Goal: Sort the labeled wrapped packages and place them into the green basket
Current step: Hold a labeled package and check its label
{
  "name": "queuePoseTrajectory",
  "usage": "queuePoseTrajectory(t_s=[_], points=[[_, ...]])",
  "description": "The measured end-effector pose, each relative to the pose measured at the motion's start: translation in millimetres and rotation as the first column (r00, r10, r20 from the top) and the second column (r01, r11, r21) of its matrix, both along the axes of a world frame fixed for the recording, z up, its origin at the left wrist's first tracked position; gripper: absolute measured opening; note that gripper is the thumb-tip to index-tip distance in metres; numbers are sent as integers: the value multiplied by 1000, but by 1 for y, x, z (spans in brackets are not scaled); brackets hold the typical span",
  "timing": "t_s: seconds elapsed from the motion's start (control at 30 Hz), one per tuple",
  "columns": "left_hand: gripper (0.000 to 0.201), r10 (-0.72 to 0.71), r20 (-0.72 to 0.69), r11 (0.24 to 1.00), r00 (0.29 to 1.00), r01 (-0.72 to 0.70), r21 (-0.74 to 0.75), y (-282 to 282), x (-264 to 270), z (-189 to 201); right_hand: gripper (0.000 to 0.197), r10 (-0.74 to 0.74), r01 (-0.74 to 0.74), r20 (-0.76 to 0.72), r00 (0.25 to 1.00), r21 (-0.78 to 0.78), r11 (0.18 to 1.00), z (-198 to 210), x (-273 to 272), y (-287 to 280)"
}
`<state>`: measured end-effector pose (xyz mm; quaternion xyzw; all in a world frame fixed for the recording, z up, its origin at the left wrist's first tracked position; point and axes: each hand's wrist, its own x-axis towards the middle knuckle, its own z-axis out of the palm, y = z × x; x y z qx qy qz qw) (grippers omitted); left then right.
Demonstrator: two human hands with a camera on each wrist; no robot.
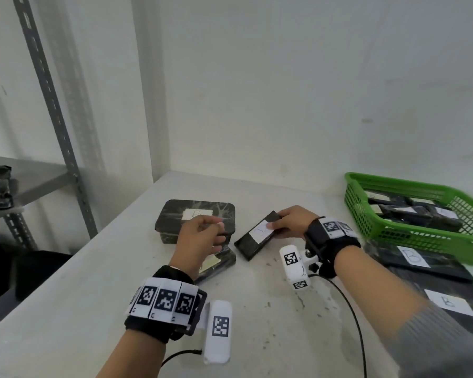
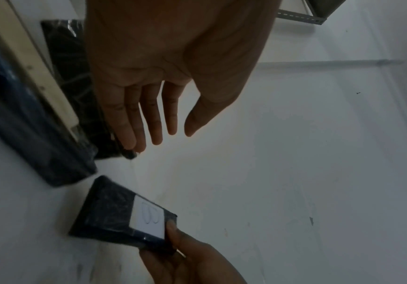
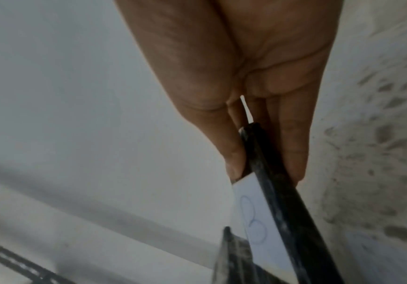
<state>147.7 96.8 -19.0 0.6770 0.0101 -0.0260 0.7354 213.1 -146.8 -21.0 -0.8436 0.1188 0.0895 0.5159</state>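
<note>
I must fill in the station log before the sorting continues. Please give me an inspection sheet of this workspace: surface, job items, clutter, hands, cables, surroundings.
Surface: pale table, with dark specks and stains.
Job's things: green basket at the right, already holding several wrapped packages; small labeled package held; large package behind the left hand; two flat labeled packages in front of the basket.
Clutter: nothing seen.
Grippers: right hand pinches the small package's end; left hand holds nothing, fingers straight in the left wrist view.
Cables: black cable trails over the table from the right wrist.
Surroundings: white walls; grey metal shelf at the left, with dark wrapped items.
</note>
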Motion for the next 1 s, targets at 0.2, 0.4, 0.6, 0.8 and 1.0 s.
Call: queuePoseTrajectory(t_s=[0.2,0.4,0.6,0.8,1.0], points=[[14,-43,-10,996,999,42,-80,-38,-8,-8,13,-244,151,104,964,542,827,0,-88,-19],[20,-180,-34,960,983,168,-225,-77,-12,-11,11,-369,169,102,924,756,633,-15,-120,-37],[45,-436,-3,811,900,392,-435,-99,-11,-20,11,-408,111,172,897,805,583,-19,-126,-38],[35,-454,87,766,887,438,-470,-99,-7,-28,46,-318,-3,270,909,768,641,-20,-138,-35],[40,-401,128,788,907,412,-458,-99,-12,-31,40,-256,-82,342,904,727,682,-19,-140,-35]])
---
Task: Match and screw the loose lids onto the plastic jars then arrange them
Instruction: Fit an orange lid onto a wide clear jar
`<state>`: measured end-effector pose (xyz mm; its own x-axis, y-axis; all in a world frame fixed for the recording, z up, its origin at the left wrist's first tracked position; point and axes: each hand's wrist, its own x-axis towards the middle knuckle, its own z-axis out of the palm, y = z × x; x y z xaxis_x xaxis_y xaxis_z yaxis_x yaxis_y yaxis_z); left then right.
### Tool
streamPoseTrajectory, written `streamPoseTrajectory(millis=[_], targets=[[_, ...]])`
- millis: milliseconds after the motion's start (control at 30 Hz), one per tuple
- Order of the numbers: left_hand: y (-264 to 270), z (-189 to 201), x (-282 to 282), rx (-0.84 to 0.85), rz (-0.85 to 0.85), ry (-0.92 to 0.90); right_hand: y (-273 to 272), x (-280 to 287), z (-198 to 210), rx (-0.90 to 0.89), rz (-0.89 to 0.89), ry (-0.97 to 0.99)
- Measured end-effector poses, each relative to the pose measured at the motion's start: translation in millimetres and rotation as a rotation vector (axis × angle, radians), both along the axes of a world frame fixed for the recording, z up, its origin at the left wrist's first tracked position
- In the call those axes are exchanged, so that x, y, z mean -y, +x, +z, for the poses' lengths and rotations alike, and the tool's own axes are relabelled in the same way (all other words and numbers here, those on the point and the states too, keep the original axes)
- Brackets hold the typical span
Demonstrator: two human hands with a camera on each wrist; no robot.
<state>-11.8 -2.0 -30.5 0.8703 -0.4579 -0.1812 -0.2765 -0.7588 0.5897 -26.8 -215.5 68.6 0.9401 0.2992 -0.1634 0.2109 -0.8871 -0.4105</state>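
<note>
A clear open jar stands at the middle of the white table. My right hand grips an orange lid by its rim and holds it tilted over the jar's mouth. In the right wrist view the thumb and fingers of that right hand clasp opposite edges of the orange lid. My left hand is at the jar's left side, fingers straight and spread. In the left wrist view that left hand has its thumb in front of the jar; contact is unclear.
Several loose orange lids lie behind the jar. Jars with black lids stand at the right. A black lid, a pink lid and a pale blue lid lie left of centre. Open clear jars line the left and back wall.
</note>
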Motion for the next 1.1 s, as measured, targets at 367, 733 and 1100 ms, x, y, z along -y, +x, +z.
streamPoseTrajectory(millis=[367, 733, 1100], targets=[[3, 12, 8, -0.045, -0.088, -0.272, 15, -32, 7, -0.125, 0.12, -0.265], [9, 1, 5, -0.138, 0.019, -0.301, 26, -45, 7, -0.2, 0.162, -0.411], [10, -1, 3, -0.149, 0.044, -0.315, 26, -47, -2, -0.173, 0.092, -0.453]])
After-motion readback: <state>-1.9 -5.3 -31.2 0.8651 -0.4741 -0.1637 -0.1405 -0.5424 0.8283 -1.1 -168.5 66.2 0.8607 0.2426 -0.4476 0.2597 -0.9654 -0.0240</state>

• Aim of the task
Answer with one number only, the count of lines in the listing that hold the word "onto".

• Reply to the exercise
2